Dizem que depois do jogo Adilson Batista disse que não escala jogador porque a torcida quer. Se ele fosse o Mourinho, e ganhasse um título importante por ano, e fosse considerado o melhor técnico do mundo, eu ainda acharia a frase prepotente. Mas, vindo de um treinador que em dez anos de carreira só ganhou um campeonato potiguar,com o América de Natal; um catarinense, com o Figueirense e dois mineiros, com o Cruzeiro, a opinião soa de uma arrogância atroz.

Grandes técnicos tiveram a humildade e ao mesmo tempo a sabedoria de ouvir o clamor das massas. Foi pela pressão da opinião pública que Vicente Feola lançou Pelé e Garrincha no terceiro jogo da Copa de 1958; que Zagallo finalmente deu um jeito de encaixar cinco camisas 10 na imortal Seleção de 70 (Jairzinho, Gérson, Tostão, Pelé e Rivelino, todos camisas 10 em seus clubes de origem) e Telê Santana formou um meio-campo com Cerezo, Falcão, Sócrates e Zico.

Parece que quando coloca um jogador no time que a torcida gosta, Adilson trabalha contra ele, para que não dê certo e ele possa dizer: “Viu como eu estava certo?”. A implicação com Felipe Anderson mostra isso. Ontem o garoto estava muito bem no primeiro tempo. Não errou mais do que ninguém e criou boas coisas, não precisava ter saído para a entrada de Alan Patrick.

Não sei o que faz um técnico de futebol, que aparentemente é um bom sujeito, um cara tranqüilo, agir com tanto autoritarismo. Talvez o salário e a alta multa rescisória dêem aos técnicos esse topete para fazer o que bem entendem e desafiar a torcida, os dirigentes e os próprios jogadores.

A contratação de Adilson Batista, depois que ele tirou o Corinthians do caminho do título brasileiro, para mim foi incompreensível. Um dos maiores erros dessa diretoria. Em Santos há pessoas, como o veterano ídolo Pepe, ou mesmo Serginho Chulapa, que montariam um Santos melhor e mais de acordo com a filosofia do futebol santista.

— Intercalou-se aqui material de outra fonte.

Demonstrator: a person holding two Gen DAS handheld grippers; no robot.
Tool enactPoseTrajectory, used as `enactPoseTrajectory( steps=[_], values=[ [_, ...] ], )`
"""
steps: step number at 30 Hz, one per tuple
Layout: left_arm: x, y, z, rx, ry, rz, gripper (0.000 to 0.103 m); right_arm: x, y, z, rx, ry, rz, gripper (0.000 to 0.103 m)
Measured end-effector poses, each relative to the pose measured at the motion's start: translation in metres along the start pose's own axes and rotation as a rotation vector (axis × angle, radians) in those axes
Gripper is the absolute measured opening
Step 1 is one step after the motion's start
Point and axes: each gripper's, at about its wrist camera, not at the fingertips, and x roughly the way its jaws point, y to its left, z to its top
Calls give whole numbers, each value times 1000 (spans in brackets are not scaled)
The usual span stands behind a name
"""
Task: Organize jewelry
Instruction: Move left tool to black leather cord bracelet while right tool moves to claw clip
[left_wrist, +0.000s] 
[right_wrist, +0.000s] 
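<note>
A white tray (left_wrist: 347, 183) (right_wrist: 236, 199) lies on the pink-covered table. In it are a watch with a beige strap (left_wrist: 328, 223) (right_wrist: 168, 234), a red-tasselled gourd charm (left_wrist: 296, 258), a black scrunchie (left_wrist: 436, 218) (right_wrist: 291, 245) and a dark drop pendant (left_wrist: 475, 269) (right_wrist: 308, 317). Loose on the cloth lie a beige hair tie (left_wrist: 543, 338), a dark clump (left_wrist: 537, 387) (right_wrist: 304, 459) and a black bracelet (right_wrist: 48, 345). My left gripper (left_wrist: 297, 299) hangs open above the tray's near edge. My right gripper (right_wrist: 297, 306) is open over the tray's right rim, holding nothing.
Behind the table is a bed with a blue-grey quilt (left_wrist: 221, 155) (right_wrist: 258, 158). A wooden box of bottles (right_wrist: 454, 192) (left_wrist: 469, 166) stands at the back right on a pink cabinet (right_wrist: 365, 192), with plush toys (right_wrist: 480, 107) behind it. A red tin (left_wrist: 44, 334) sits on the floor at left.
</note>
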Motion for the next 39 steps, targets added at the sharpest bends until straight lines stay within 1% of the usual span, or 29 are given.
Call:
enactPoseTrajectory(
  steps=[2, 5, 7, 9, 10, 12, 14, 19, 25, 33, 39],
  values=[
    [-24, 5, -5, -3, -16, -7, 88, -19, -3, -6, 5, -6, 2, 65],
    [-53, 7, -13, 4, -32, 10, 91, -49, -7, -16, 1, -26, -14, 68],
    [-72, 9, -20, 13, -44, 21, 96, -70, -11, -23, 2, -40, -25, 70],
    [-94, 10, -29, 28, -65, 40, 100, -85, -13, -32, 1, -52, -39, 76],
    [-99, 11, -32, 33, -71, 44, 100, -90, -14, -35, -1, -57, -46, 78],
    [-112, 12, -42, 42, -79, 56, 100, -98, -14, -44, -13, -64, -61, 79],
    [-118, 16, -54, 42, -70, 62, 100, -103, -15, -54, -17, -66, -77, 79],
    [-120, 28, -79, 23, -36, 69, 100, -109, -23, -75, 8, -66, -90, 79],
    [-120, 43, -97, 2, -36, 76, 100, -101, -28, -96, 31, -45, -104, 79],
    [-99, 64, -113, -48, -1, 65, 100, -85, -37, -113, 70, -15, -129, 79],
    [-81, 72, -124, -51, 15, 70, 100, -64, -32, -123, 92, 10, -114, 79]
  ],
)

Mas Adilson ainda tem tempo de corrigir as muitas falhas que vem tendo. É só fazer um exame de consciência e admitir que seu método de trabalho, que sua visão do futebol, não são tudo isso que ele acha que é. Se fosse, certamente não teria um currículo profissional tão insatisfatório.

Que não caia na armadilha de achar que só porque está ganhando muito dinheiro para ser técnico e está treinando um grande time brasileiro, depois de treinar outros dois, já se tornou um gênio do futebol. Cada time tem seu espírito, seu DNA, e Adilson, ao contrário de Dorival Junior, ainda não captou a essência do Santos.

O elenco pode ter suas limitações, e as tem, mas o grande técnico é aquele que consegue fazer jogar bem e com harmonia, mesmo elencos limitados, e o técnico ruim é o que só consegue trabalhar com um time de craques – o que, convenhamos, até minha vovozinha consegue.

O único que sofre nessa situação toda é o torcedor. Ele só dá, nada tira do clube. Seu vínculo é permanente. Não pede demissão, não é demitido, não tem salário nem multa rescisória. E continua torcendo e apoiando o time, mesmo quando não é ouvido por técnicos que se julgam os donos de uma verdade que, se existe, vive somente no coração desse torcedor.